Marriage Counseling Insights From Westlake Village-Based Patricia McTague-Loft
Here’s a simple question for you: What’s the best way to express love to your spouse or partner? Many people in a long-term romantic relationship might immediately think of the amazing things they’ve done for their loved one — bought them dazzling diamond earrings or surprised them with an unforgettable birthday party. Dramatic (and often expensive) displays of affection are fine, but how often do you really get the chance to wow your partner with them?
What may be a more important measure of love is your everyday speech and behavior — granted, not nearly as exciting as surreptitiously planning a European vacation but significant nonetheless. How you relate to your partner on a daily basis, often without even noticing how you may be perceived, may in fact form the foundation of a successful relationship — or be a red flag indicating trouble. Writing for Forbes.com, Mark Travers, Ph.D., describes everyday behavior as consisting of “micro-actions.” “These micro-actions — small, often unconscious gestures — can hold surprising insights into the state of your relationship. They can signal unspoken needs, hidden frustrations or even deeper emotional bonds.” What are these micro-actions and what do they mean? Travers explores five in particular.

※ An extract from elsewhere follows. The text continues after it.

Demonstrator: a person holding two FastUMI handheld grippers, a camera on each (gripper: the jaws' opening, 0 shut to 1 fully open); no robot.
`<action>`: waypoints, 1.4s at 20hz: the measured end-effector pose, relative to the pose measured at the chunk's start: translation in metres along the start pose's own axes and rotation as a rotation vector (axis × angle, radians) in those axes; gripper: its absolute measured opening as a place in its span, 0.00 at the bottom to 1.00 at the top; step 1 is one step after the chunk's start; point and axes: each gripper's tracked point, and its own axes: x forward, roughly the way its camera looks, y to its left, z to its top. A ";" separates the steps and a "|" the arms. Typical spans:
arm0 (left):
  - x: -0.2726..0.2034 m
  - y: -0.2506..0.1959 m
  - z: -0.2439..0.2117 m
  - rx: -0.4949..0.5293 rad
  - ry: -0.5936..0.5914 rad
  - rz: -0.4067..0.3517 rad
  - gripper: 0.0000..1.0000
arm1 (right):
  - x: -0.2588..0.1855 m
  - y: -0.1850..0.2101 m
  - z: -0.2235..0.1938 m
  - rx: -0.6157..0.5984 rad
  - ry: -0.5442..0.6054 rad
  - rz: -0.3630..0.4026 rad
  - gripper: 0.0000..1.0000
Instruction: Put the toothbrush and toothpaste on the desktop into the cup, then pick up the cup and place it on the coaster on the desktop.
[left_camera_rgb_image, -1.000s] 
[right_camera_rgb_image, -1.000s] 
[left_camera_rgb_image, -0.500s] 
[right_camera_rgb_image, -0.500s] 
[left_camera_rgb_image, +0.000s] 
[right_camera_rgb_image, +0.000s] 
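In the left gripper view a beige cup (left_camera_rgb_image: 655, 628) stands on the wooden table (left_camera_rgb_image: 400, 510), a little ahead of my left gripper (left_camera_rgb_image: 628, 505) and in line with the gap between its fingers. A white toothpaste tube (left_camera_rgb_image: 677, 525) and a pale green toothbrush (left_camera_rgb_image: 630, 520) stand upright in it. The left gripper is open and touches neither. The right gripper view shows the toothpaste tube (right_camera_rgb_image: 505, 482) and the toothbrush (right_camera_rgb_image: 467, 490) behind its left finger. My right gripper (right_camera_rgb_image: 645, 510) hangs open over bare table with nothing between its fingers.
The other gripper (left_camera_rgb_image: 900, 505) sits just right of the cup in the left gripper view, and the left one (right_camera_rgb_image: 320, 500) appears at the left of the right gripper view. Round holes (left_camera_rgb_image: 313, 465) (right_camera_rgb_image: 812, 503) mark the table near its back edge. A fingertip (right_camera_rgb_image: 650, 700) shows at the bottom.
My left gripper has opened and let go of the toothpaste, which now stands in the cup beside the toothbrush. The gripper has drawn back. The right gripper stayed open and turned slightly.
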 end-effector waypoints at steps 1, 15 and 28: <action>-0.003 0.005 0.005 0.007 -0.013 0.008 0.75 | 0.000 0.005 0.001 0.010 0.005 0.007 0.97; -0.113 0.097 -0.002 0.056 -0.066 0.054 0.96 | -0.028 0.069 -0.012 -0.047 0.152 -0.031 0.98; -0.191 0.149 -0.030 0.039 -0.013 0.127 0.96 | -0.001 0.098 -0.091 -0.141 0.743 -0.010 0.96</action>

“Tone Of Voice.” What a person actually says is actually not the most important element in verbal communication. Certainly, some words — the first time a person says “I love you” or, conversely, especially hurtful words — are truly memorable. But research has shown that the literal message conveyed by words is rarely remembered for very long. What is recalled is how those words made you feel. Tone of voice is one of the most important factors in making a person feel comfortable. “A warm and compassionate tone — even during disagreements — reflects emotional safety, respect and a willingness to navigate challenges together,” writes Travers. “Research shows that listeners perceive speech with a slower rate and lower pitch as more caring and sympathetic. So, the way your partner speaks in everyday moments can provide insight into how they truly feel.”

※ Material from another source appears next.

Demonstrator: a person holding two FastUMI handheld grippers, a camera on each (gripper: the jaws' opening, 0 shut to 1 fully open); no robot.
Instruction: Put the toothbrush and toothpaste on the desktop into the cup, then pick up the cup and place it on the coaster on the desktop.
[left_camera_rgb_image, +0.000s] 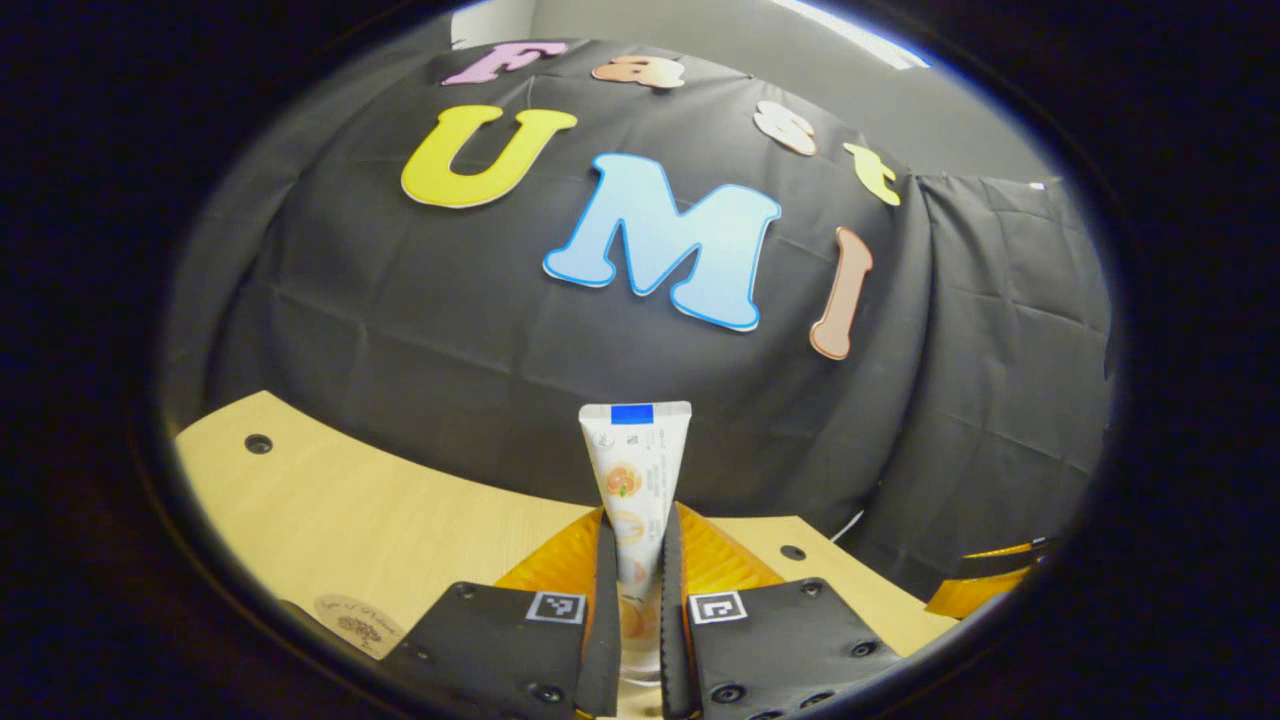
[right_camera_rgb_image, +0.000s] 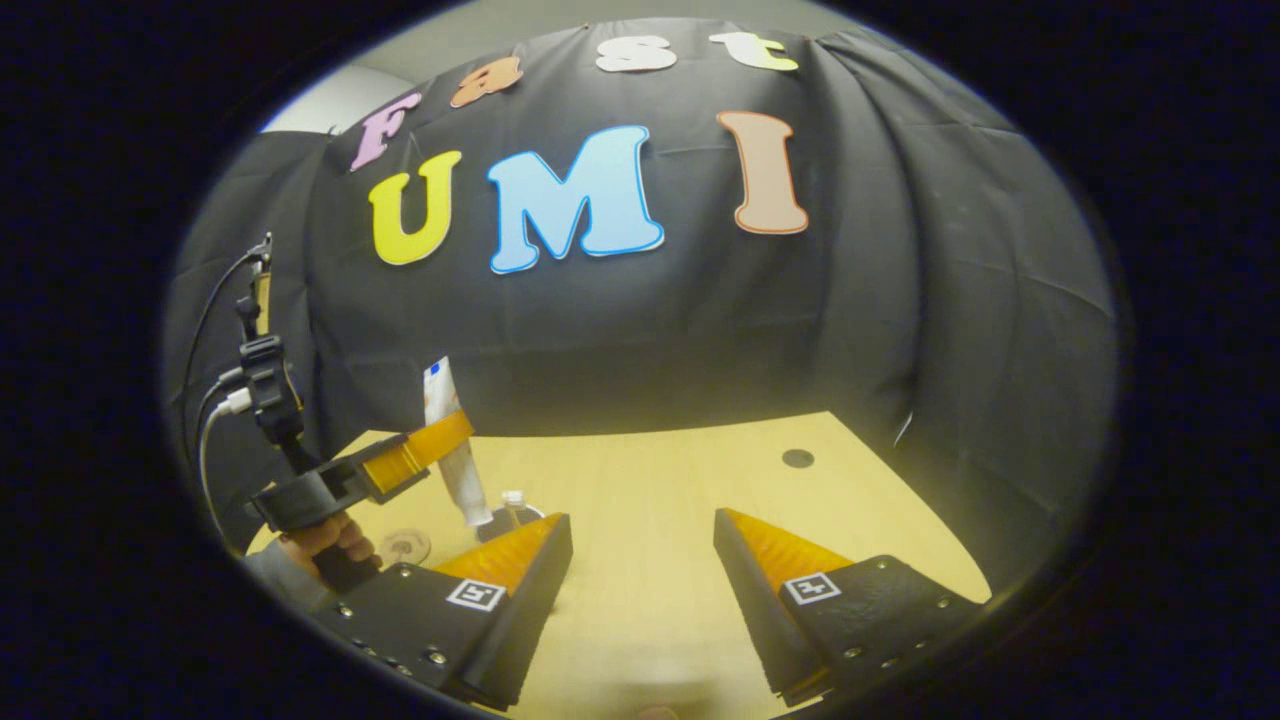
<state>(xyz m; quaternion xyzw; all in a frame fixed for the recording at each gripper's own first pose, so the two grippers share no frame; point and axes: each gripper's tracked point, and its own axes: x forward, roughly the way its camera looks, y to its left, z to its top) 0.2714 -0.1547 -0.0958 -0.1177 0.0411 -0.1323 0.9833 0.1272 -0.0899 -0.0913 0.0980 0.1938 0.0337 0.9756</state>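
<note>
The table (right_camera_rgb_image: 650, 500) is pale, smooth wood with small dark round holes in it. Three holes show in the left gripper view and one in the right gripper view. Black cloth (right_camera_rgb_image: 900, 300) hangs behind the table as a wall, and a bit of grey room wall (left_camera_rgb_image: 700, 30) shows above it.

There is one white toothpaste tube with orange pictures and a blue mark on its flat end (left_camera_rgb_image: 636, 470). The left gripper (left_camera_rgb_image: 636, 600) has its two fingers closed tight on the tube, one on each side. The tube stands up with the flat end on top, lifted above the table. In the right gripper view the same tube (right_camera_rgb_image: 452, 450) hangs tilted in that gripper (right_camera_rgb_image: 420, 450), cap end down, just above a small dark round thing on the table that may be the cup (right_camera_rgb_image: 515, 520); it is too hidden to tell. A hand (right_camera_rgb_image: 325, 540) holds that gripper.

One round tan coaster with a tree drawing (left_camera_rgb_image: 358, 622) lies flat on the table, near the left edge.

The right gripper (right_camera_rgb_image: 640, 560) has its two fingers wide apart, holding nothing, low over the bare table.
</note>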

“Body Language.” Perhaps the most widely discussed and acknowledged form of non-verbal communication is body language. Originally developed as a concept by anthropologist Albert Mehrabian, body language is studied by students pursuing degrees in communication and practiced by professionals in a variety of industries. A pioneer of body language proposed that communication is 55 percent non-verbal, 38 percent vocal and only seven percent words only. Being aware of your body language is crucial for understanding how you are perceived, especially by your loved ones. Travers lists three body language signals worth keeping in mind:
- Signs of emotional closeness include leaning in, making frequent eye contact or unprompted physical touch.
- Conversely, actions like fidgeting, avoiding eye contact or crossing arms can indicate discomfort or withdrawal.
- Multitasking while you’re speaking, like scrolling through their phone, might signal disengagement or avoidance.
Paying attention to good and bad body language can help you stay in tune with the state and health of your relationship.
“Small Acts Of Kindness.” Simply put, it’s not the value of a small gesture that is important, it’s what the gesture indicates. As Travers summarizes it, “When your partner makes your favorite coffee or checks in after a long day, it’s more than just a nice gesture — it’s a sign of their care and attentiveness. These small acts are a way of saying, ‘I’m thinking of you,’ and they carry more weight than we often acknowledge.”
“Attention To Details.” Many minor conflicts in a relationship begin with one person forgetting something their partner told them. That’s when Weren’t you listening to me? can turn into the far more damaging You never listen to me. Remembering your partner’s likes and dislikes, horror stories of a particularly bad day at work or celebration of an accomplishment shows that you value their life and experiences. But remembering is hard to do when you don’t pay attention. Travers offers some advice: “To gauge attentiveness, watch for whether your partner remembers small details you’ve shared or notices when you’re feeling off and checks in with you. Remember, while occasional forgetfulness is normal, a consistent lack of attention to the small things can indicate they’re mentally withdrawing.”
“Responsiveness To Emotional Cues.” We’ve written about how valuable it is for a person to have “soft skills,” including emotional intelligence (It Takes More Than A High IQ.”) Having emotional intelligence includes having a high degree of self-awareness and considerable empathy. If you’re self-aware, you’ll pick up the behaviors discussed above. You’ll be in tune with your own tone of voice, body language, daily acts of kindness and ability to remember details of your partner’s life. You’ll also be aware of your partner’s ability to do the same. If you forgive yourself for not being perfect in every one of these respects, you will also — by being empathetic — forgive your partner for the same. A gentle critique of yourself and your partner can reveal a lot about the health of your relationship — and ways to improve it.